▸ **What you are asked to do**
Starting at the line containing "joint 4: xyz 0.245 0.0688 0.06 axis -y" and ending at the line containing "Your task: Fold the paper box", transcribe the listing below exactly. Keep both end lines, skip the pictures, and copy nothing else.
================================
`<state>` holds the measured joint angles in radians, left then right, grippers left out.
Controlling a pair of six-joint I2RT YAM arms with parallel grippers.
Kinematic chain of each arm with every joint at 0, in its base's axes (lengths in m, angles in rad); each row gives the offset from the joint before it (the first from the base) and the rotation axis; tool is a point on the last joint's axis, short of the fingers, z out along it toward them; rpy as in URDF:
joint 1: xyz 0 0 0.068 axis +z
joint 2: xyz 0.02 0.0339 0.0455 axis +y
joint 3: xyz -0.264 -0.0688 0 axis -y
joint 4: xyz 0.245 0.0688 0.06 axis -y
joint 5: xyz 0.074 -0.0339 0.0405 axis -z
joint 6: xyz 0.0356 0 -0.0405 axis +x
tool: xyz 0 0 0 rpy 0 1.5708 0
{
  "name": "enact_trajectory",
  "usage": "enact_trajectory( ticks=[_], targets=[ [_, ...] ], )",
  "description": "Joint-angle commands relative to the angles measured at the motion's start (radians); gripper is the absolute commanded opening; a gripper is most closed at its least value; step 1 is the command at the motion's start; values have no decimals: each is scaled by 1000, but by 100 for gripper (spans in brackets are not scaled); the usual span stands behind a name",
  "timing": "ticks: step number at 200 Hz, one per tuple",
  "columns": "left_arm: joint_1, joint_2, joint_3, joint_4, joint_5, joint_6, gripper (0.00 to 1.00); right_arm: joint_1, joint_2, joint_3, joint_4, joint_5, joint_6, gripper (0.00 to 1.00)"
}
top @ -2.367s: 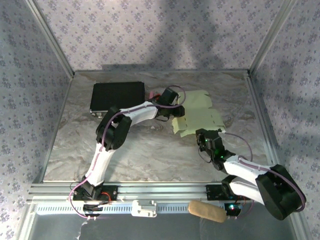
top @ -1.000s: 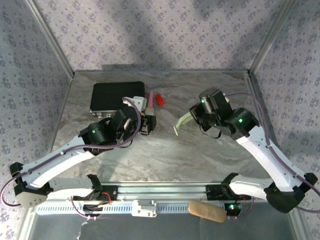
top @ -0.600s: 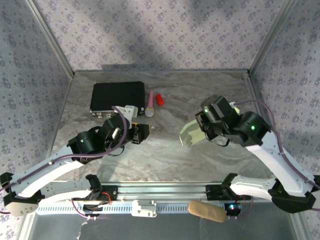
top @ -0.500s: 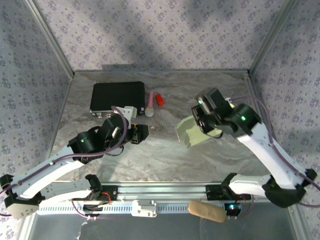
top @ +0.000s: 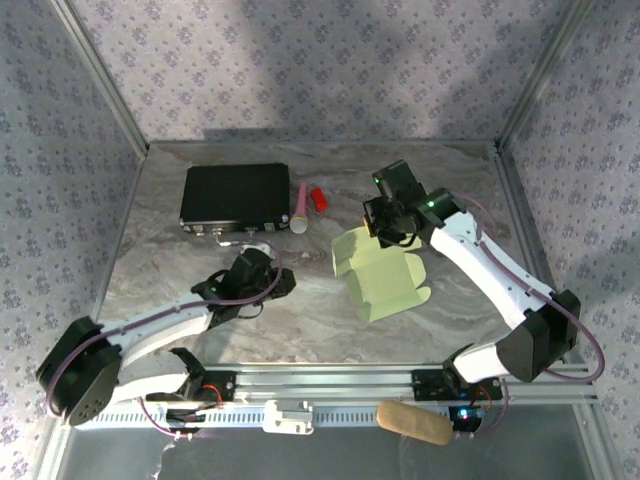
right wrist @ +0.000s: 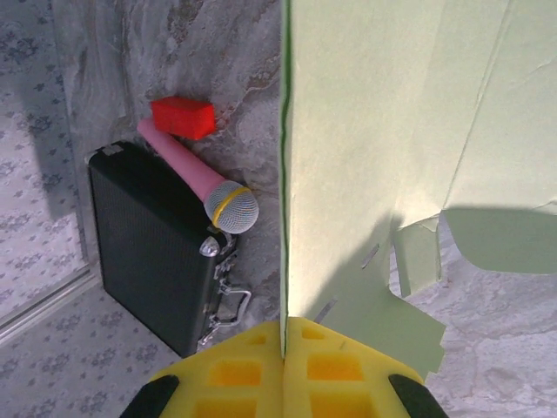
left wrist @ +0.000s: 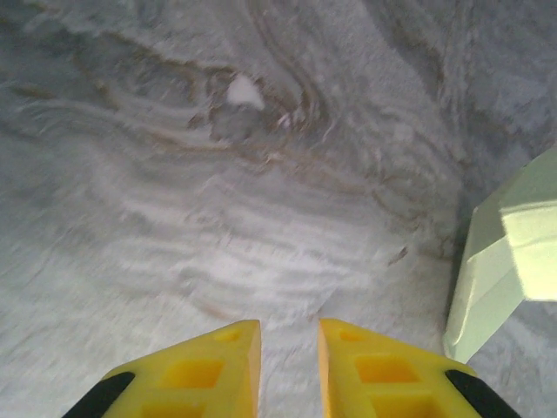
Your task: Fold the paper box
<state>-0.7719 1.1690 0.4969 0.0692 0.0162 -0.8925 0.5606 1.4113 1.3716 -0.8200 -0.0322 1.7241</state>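
- Top external: box [top: 385, 280] lies centre-right, with its far edge lifted.
- Right gripper [right wrist: 284, 344]: clenched on that edge.
- Left gripper [left wrist: 287, 348]: narrowly parted, empty, left of box.
- Advice: right grips firmly while left presses a crease.

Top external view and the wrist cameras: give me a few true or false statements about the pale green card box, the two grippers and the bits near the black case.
1. The right gripper is clamped on an edge of the pale green thin-card paper box. True.
2. The left gripper also grips the paper box. False: its fingers hold nothing, with a narrow gap between them, over the bare marble table; the box lies off to one side.
3. The pink microphone lies beside the black rectangular case. True.
4. The small red block sits on top of the black case. False: it rests on the table next to the microphone.
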Motion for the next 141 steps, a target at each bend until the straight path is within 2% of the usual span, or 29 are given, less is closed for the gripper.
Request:
enact_trajectory(
  ticks=[1, 16, 30, 47, 83, 112, 141],
  targets=[
    [8, 68, 40, 254, 29, -17, 25, -26, -21, -72, 128, -57, -66, 0],
    [8, 93, 68, 225, 28, -11, 26, -50, -29, -139, 213, -87, -135, 0],
    [8, 81, 71, 204, 13, -8, 26, -69, -39, -234, 363, -132, -172, 0],
    [4, 40, 77, 166, -1, 0, 30, -78, -44, -280, 425, -154, -190, 0],
    [-26, -33, 217, 3, -1, 67, 37, -73, -33, -284, 408, -167, -199, 0],
    [-45, 69, 415, -174, 94, 130, 41, -57, -28, -274, 402, -169, -184, 0],
    [-59, 144, 492, -212, 107, 138, 48, -41, -47, -267, 396, -161, -172, 0]
  ],
)
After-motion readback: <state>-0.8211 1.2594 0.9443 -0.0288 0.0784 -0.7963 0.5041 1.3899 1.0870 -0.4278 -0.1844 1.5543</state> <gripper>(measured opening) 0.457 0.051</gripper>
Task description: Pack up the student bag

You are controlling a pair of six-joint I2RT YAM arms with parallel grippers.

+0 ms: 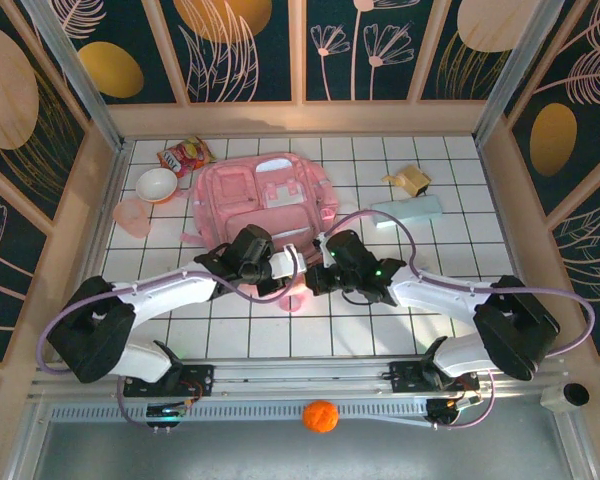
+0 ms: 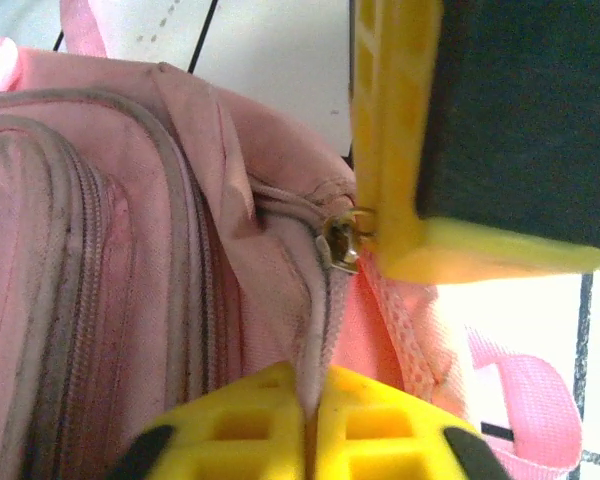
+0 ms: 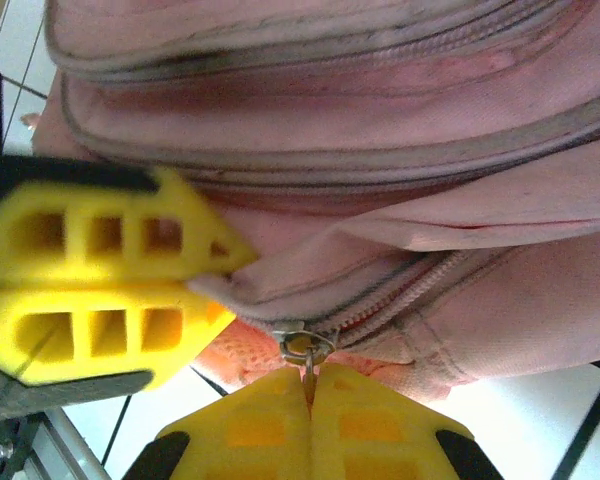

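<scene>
Pink student bag (image 1: 265, 195) lies flat on the tiled table (image 1: 430, 320), from centre toward 12 o'clock. Both arms stretch low from 7 and 5 o'clock, wrists meeting at the bag's 6 o'clock edge. Right gripper (image 3: 310, 395) pinches the metal zip pull (image 3: 306, 348); left gripper (image 2: 306, 400), at its 9 o'clock, is clamped on a fold of bag fabric

The student bag (image 1: 265, 195) is light pink, its zips (image 3: 430, 275) seemingly grey, the end effector fingers (image 3: 270, 430) yellow.
</scene>
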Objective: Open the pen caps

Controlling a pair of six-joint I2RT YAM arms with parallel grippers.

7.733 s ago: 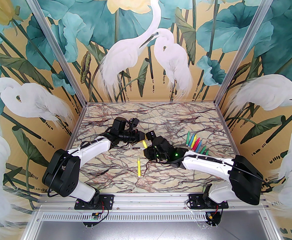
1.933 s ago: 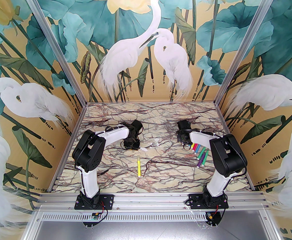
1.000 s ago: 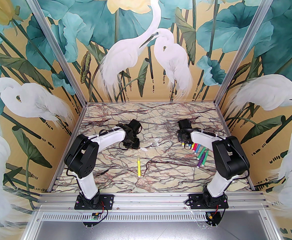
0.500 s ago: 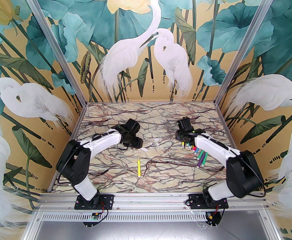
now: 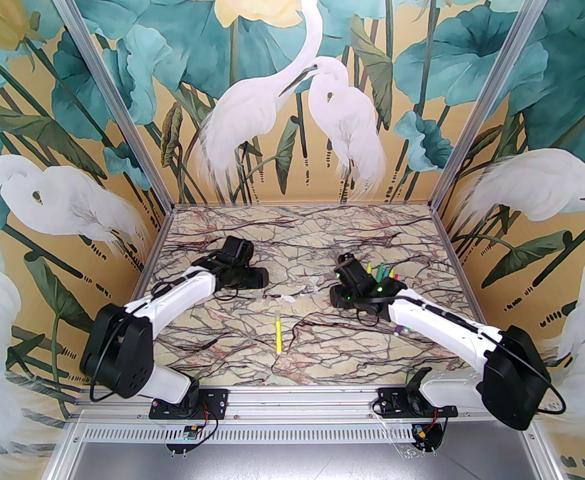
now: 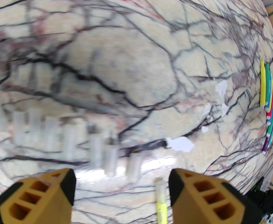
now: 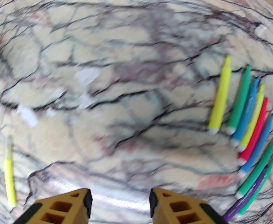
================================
▸ **Answer for this exercise**
joint 4: xyz 0.245 0.0688 0.06 axis -y
joint 5: xyz 0.074 -0.0339 0.0405 axis -z
joint 6: xyz 0.0356 0 -0.0405 axis +x
tool: xyz 0 0 0 rpy 0 1.5708 0
{
  "name": "enact_trajectory",
  "usage": "enact_trajectory( ticks=[_], targets=[ [_, ...] ], )",
  "description": "Joint-angle commands relative to the angles measured at the motion's start (radians); gripper is the absolute commanded opening; a gripper is most closed at its least value; step 1 is the command at the motion's start; values have no decimals: each is scaled by 1000, but by 100 for gripper (spans in brackets are not scaled); the usual span stands behind a name",
  "timing": "ticks: step number at 200 Hz, one per tuple",
  "columns": "left_arm: joint_1, joint_2, joint_3, joint_4, joint_5, joint_6, gripper (0.00 to 1.00); right_arm: joint_1, joint_2, joint_3, joint_4, joint_5, joint_6, gripper (0.00 to 1.00)"
}
top @ -2.367s: 
top @ -1.000s: 
top @ -0.600s: 
top @ -0.500s: 
top @ +0.000s: 
right wrist @ +0.000s: 
left wrist @ +0.000s: 
Your task: Fold the paper box

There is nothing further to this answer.